The stock market has already zoomed to record highs this year, but Craig Johnson is out this week with a bold prediction that it's going a lot higher.
Piper Jaffray's stock market strategist forecasts that the closely watched S&P 500 index will climb more than 18 percent by the end of next year.
Better pay attention, too. He's lately been right. Very right.
In August 2012, Johnson predicted that the S&P 500 index would reach 2,000 within two years, and it did on Monday morning, the 25th of August. Considering the weekend had no trading, Johnson actually missed his "2,000 in two years" forecast by just a single day.
In the investment business, an analyst can make a nice living by being approximately correct, maybe even by not being routinely wrong. Johnson hasn't just been proved right. It's roughly akin to the Las Vegas sports guru who not only predicts the final score of the Super Bowl but also perfectly calls the set list of the halftime show.
The reason he didn't just enjoy this big win and then go stand on the sidelines is that he doesn't think it was a short-term increase in stock prices. It's a long-term, "secular" bull market.
The term secular means a long-term trend that may have a few ups and downs along the way. And, Johnson added, we're not only in a secular bull market, but we are closer to the beginning than the end.

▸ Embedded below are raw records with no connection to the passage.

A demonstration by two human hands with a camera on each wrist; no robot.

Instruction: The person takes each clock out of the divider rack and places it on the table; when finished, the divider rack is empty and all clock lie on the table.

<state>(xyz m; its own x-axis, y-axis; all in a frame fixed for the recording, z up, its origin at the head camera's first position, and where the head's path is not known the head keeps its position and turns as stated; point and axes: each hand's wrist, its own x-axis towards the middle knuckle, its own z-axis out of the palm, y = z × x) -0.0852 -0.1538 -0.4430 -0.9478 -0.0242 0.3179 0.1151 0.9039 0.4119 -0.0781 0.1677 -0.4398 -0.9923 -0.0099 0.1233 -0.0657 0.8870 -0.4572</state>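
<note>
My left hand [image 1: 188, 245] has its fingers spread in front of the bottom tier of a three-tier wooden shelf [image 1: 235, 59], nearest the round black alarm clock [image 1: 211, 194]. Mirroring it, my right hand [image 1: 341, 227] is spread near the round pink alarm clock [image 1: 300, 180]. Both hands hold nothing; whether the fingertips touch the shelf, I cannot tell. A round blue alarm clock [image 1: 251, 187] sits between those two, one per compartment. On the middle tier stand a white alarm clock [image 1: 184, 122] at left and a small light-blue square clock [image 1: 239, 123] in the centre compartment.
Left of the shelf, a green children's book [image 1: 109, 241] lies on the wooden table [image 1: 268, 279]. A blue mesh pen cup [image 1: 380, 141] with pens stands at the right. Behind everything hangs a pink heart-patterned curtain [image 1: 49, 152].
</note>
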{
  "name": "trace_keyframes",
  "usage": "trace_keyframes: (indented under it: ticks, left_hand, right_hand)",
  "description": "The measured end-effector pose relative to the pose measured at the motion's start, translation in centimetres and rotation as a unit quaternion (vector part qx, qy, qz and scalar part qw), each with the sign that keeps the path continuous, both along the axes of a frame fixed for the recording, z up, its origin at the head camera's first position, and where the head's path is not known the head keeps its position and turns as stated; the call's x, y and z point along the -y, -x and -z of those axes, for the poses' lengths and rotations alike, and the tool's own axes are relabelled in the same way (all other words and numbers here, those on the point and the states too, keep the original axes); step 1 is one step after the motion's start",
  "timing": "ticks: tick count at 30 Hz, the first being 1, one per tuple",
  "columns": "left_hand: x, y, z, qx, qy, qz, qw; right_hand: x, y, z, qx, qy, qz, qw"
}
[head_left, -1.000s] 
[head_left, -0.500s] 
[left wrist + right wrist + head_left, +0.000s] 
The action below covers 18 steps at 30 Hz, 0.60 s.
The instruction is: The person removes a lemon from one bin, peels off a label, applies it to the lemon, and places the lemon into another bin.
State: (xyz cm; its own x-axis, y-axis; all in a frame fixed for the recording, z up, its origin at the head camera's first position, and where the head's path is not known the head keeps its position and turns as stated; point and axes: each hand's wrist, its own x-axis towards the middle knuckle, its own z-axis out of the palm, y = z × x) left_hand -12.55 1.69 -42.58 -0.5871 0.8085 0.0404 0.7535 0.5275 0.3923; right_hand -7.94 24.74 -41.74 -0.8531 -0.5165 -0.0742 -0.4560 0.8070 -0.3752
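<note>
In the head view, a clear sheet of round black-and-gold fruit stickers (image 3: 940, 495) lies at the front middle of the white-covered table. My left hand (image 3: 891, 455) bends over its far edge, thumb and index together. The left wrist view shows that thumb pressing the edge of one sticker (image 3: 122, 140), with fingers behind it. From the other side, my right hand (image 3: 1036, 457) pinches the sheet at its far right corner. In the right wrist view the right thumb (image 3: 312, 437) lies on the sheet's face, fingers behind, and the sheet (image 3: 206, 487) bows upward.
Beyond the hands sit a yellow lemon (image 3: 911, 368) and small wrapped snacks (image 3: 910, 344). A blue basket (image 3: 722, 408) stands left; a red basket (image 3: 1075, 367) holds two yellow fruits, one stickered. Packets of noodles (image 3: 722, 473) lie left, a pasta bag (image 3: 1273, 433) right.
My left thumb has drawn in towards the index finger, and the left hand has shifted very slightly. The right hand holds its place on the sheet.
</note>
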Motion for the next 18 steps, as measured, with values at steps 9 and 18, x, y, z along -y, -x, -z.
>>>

His new report, released late Tuesday, runs 293 pages, but for those with short attention spans the cover title is enough: "Let the Good Times Roll."
"This secular bull market is similar to what we saw in the 1950s and similar to what we saw in early 1982," he said. "In the bull market that started in 1982, that lasted until 1999, you had people make 15 times their money. The bull market that started in 1952 … that was a bull market that lasted until the mid-1960s and you saw people make five times their money."